A Trustwave researcher has discovered a new technique to completely bypass a security feature of Microsoft Outlook and deliver a malicious link to the recipient.

The new technique, Trustwave SpiderLabs lead threat architect Reegun Richard Jayapaul explains, is a variation of a vulnerability that was initially addressed in February 2020.

Tracked as CVE-2020-0696, the initial Outlook security feature bypass would allow an attacker who uses Outlook for Mac to send specially crafted malicious links to a victim on Outlook for Windows and bypass the email delivery system’s URL protection feature.

Described as the improper handling of URI format parsing, the bug allowed an attacker on Outlook for Mac to create a legitimate link that is hyperlinked with something like file:///malciouslink (and variations such as file:/, file:, \, ///, //, or /) and send it to the victim.

If the victim clicked on the link in Outlook for Windows, the email client automatically translated it to http://malciouslink, resulting in a successful attack. The attack was tested successfully in Outlook with the Safelinks feature enabled, as well as with other email security systems.

“When we send the above vector with hyperlink file:///trustwave.com, the email is delivered on the victim’s ‘Microsoft Outlook for Windows’ as file:///trustwave.com. The link file:///trustwave.com then translates to http://trustwave.com after clicking,” the researcher explains.

He later discovered that the vulnerability could also be exploited if the legitimate link is hyperlinked with “http:/://maliciouslink”, as the email system will strip the “:/” and deliver the link to the victim as “http://maliciouslink.” This attack works on both the Windows and macOS Outlook clients.

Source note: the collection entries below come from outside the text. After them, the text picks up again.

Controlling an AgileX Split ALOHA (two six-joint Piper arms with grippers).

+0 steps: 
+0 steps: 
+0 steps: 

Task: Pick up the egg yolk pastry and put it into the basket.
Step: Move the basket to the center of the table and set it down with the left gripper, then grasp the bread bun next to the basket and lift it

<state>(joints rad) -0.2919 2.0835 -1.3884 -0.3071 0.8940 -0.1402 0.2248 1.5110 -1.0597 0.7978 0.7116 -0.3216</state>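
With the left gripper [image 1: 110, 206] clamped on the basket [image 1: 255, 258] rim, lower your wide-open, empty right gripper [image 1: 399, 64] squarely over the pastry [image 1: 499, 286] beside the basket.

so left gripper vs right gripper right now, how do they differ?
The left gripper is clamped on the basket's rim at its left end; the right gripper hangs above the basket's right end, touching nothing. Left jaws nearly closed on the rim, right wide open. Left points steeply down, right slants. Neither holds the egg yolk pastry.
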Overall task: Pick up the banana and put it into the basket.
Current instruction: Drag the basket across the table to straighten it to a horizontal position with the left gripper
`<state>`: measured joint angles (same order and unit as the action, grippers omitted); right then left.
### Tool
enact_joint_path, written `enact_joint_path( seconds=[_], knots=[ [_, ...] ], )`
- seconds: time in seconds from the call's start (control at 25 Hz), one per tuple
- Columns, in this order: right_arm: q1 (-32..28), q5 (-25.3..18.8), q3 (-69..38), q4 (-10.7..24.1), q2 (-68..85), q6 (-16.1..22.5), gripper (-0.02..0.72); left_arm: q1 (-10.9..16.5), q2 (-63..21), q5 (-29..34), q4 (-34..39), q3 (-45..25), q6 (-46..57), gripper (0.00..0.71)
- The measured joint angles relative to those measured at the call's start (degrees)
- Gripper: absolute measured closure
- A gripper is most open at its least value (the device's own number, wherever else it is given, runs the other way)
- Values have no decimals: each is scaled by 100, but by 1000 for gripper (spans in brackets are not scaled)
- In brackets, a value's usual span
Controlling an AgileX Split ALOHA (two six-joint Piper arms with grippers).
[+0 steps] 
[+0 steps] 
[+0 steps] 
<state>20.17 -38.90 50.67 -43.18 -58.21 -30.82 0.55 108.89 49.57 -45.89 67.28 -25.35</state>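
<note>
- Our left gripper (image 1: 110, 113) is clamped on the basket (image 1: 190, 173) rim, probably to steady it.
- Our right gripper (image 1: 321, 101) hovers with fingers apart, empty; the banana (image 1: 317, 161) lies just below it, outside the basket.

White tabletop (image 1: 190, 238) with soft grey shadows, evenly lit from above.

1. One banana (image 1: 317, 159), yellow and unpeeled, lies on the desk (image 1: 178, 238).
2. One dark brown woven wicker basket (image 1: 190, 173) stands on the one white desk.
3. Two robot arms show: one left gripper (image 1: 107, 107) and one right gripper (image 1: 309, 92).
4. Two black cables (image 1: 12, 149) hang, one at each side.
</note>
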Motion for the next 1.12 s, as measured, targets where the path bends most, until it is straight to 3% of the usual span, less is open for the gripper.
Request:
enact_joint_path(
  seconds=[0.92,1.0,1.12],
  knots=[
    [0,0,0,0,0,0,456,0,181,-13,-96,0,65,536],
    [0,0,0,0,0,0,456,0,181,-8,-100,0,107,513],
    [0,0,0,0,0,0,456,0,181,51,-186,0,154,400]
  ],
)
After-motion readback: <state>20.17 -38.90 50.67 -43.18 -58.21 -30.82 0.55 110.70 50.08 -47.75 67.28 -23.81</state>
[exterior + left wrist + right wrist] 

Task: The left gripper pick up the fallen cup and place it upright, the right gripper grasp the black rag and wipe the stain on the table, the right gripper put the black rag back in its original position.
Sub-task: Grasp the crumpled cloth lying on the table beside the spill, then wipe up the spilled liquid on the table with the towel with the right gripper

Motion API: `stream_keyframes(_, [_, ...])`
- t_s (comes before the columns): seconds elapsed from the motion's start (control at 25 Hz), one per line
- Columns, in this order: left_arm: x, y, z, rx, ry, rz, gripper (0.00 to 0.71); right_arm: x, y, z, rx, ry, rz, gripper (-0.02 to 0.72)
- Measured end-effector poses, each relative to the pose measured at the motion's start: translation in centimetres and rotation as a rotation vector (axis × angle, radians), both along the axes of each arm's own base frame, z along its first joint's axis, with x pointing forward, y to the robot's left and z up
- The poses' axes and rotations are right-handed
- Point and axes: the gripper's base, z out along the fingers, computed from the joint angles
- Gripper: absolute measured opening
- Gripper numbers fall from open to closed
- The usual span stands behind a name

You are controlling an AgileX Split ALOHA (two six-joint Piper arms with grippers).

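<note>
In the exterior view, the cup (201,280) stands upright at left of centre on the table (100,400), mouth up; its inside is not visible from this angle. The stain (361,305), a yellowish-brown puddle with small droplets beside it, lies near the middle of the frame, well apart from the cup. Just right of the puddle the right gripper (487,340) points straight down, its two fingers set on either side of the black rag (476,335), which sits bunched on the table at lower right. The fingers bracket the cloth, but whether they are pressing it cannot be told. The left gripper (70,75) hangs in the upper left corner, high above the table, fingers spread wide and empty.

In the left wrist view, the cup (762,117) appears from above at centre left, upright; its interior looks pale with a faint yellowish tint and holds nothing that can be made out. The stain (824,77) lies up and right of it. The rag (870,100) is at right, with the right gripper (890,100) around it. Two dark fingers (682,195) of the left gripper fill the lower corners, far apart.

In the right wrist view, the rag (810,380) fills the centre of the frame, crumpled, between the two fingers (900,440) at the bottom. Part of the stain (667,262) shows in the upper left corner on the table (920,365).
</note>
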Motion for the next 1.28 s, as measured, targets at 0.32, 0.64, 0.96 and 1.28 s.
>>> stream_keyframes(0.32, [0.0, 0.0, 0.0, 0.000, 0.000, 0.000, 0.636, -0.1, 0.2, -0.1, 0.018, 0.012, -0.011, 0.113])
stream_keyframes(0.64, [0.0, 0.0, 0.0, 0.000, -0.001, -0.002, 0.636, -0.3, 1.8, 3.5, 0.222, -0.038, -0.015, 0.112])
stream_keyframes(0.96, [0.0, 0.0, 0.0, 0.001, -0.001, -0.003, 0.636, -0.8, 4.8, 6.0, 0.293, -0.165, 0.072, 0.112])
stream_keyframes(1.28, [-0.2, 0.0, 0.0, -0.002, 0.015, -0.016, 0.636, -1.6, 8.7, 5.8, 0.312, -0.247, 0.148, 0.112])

“This secondary bypass method was fixed by Microsoft during the summer of 2021, and the new update makes the URL accessible or proxied through Safelinks,” Jayapaul concludes.

Microsoft patched the vulnerabilities with client-side fixes and Outlook is automatically updated by default. However, if users have disabled automatic updates and haven’t manually updated Outlook, the method still works.